While the Elder Scrolls games since Morrowind have attempted to create unbroken worlds, the map of The Elder Scrolls Online is broken up into more than thirty separate areas. While new zones are constantly being added with new content like the Gates of Oblivion expansion, the total world size of The Elder Scrolls Online is roughly 400 kilometers squared, making it one of the biggest Elder Scrolls games to date.

In comparison, Skyrim's map is only around 37 kilometers squared. Skyrim is slightly smaller than The Elder Scrolls 4: Oblivion's Cyrodiil, at 41 kilometers squared, with another 10 kilometers added with the Shivering Isles DLC. However, these differences in size don't necessarily reflect how big each of these worlds feel. Skyrim made particular use of varying elevation and winding paths to make journeying through its world take longer, and to stop players from being able to see across the map easily. In contrast, the White-Gold Tower at the center of Oblivion's map often left players aware of just how small the world was despite that world being larger than Skyrim.

The same can be said for The Elder Scrolls 3: MorrowindVvardenfell is around half the size of Skyrim, coming in at 16 kilometers squared.

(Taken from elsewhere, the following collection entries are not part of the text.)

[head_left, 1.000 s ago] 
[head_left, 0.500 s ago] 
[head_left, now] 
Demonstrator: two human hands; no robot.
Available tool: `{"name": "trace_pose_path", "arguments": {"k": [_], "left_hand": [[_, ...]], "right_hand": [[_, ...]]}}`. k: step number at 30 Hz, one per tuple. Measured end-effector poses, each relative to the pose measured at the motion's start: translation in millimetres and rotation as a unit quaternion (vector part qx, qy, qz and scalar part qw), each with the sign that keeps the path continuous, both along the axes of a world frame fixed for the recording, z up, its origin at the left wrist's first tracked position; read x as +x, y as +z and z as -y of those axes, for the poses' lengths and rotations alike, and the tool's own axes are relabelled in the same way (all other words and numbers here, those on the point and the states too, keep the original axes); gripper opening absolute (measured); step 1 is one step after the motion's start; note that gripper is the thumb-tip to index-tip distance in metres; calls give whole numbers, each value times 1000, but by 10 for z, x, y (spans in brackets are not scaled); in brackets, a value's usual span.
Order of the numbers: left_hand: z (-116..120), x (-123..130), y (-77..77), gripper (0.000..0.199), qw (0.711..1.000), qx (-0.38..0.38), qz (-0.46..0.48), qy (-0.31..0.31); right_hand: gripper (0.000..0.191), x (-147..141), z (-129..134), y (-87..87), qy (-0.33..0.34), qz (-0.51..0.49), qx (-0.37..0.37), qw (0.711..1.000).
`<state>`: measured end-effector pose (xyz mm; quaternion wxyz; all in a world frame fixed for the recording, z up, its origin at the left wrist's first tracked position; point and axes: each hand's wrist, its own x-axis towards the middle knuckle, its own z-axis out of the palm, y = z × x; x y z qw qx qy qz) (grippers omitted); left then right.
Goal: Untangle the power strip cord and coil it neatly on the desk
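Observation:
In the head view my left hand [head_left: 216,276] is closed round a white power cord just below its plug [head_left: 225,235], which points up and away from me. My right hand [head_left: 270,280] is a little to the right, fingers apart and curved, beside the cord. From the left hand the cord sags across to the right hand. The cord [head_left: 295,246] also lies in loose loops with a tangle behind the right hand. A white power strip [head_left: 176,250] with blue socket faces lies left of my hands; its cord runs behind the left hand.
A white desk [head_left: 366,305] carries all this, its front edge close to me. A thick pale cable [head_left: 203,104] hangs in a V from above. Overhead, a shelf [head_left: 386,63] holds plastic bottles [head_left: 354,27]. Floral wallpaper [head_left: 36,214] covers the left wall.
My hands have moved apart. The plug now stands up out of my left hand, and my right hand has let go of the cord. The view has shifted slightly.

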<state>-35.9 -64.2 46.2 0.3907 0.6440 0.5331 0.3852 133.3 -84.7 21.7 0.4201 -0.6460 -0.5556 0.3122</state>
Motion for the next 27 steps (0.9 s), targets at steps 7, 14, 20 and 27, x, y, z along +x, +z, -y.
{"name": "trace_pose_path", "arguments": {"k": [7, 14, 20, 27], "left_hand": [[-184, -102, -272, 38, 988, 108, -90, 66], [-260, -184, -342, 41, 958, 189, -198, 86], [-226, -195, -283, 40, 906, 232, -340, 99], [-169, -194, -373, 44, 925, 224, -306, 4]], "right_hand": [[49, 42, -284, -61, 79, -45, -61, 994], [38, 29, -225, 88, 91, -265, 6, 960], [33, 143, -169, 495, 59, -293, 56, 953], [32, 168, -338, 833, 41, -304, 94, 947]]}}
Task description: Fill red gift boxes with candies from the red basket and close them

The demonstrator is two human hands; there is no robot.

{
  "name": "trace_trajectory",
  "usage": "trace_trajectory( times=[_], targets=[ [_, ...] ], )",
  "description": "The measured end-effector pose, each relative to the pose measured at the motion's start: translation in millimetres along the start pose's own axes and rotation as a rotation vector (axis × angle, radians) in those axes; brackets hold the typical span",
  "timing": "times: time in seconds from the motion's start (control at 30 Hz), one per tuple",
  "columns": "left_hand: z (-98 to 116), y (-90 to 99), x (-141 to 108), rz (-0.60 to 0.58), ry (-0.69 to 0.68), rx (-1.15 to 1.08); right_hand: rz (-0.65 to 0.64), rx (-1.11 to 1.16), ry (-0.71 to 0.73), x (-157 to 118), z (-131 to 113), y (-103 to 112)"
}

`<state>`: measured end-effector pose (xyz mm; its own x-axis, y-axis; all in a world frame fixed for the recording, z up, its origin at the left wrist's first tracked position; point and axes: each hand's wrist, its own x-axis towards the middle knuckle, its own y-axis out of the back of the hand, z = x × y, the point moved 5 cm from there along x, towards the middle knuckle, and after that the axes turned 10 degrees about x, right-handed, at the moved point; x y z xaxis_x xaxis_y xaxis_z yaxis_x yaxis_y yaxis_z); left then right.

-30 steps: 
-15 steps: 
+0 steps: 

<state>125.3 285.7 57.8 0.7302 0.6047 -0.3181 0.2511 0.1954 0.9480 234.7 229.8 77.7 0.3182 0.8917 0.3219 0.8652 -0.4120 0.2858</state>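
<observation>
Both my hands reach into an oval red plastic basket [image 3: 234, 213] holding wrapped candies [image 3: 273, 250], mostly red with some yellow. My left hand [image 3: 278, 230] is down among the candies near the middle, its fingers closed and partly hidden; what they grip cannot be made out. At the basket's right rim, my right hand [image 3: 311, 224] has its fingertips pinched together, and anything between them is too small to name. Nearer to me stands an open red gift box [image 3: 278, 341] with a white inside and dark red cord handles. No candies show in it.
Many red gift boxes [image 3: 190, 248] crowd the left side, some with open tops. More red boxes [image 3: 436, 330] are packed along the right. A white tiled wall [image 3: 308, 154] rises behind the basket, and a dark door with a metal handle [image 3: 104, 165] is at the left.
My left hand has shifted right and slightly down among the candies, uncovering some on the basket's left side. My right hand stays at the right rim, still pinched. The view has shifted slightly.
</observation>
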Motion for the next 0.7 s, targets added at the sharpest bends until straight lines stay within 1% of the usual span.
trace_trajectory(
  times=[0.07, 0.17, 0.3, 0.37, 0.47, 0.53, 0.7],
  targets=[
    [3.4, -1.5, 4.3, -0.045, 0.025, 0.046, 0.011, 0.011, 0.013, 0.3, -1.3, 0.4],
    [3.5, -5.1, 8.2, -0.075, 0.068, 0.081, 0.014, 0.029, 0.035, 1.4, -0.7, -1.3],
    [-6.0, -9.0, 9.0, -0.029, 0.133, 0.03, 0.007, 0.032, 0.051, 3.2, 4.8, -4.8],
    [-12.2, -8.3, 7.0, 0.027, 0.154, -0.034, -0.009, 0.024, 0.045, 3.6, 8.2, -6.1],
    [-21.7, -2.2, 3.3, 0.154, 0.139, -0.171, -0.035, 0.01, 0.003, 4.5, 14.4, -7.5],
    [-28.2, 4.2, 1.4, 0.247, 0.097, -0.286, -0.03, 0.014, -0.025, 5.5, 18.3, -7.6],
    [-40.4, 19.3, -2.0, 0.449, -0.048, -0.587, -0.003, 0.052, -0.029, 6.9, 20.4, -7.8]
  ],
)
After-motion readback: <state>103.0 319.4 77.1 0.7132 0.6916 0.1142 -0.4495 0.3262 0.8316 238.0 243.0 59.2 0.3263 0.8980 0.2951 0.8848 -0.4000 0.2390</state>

However, the third game in the main series didn't half fast travel at all. With Cliff Racers and other dangerous beasts lurking around every corner, the world could feel far larger and more threatening than later games in the series.

Nonetheless, The Elder Scrolls Online is far, far larger than Morrowind, Oblivion, and Skyrim. The first two Elder Scrolls games, however, made far greater use of randomly generated landscapes. The Elder Scrolls: Arena was said to be a ginormous 9 million kilometers squared. However, when players walked between towns they would often find that the terrain appeared to be infinitely looping, making this very difficult to prove.

daggerfall elder scrolls online

Because of this, it is The Elder Scrolls 2: Daggerfall that is generally accepted to be the largest game in the franchise, with a generated landscape that can grow up 161,600 kilometers squared, which is roughly the size of Tunisia. Other sources put its size at closer to 200,000 kilometers squared. Excluding Arena, Daggerfall is the only Elder Scrolls game to blow The Elder Scrolls Online's size out of the water. Unlike Skyrim, players of The Elder Scrolls 2 were not expected to get anywhere near to exploring all of the possible locations that could be found in the game.

The dungeons and quests in the second Elder Scrolls game are all also randomly generated, leaving the world far less polished than the one found in the other main installments of the franchise or The Elder Scrolls Online. Players can even run across generated dungeons and quests which are literally impossible to complete, showing that size really isn't everything when it comes to RPG world design.

The Elder Scrolls Online may not technically be the biggest world created for the series. However, it is the biggest world that doesn't generate any of its landscape or content procedurally, and which uses the same general design principles that have been series staples since Morrowind. Arena and Daggerfall have the potential to be larger if the player's exploration forces the games to generate more and more land, but the scale of those games' maps are in no way matched by the amount of unique, voice acted, and story-driven content than can be found in The Elder Scrolls Online.

With Todd Howard claiming at Brighton Digital 2020 that The Elder Scrolls 6 would have a larger world with more realistic towns and cities than previous games, it's possible that the next Elder Scrolls will have a far more realistically sized world than Skyrim or Oblivion. Even still, it's unlikely to match the impressive 400 kilometers squared that can be found in The Elder Scrolls Online.

The Elder Scrolls Online is available on PC, PS4, Stadia, and Xbox One.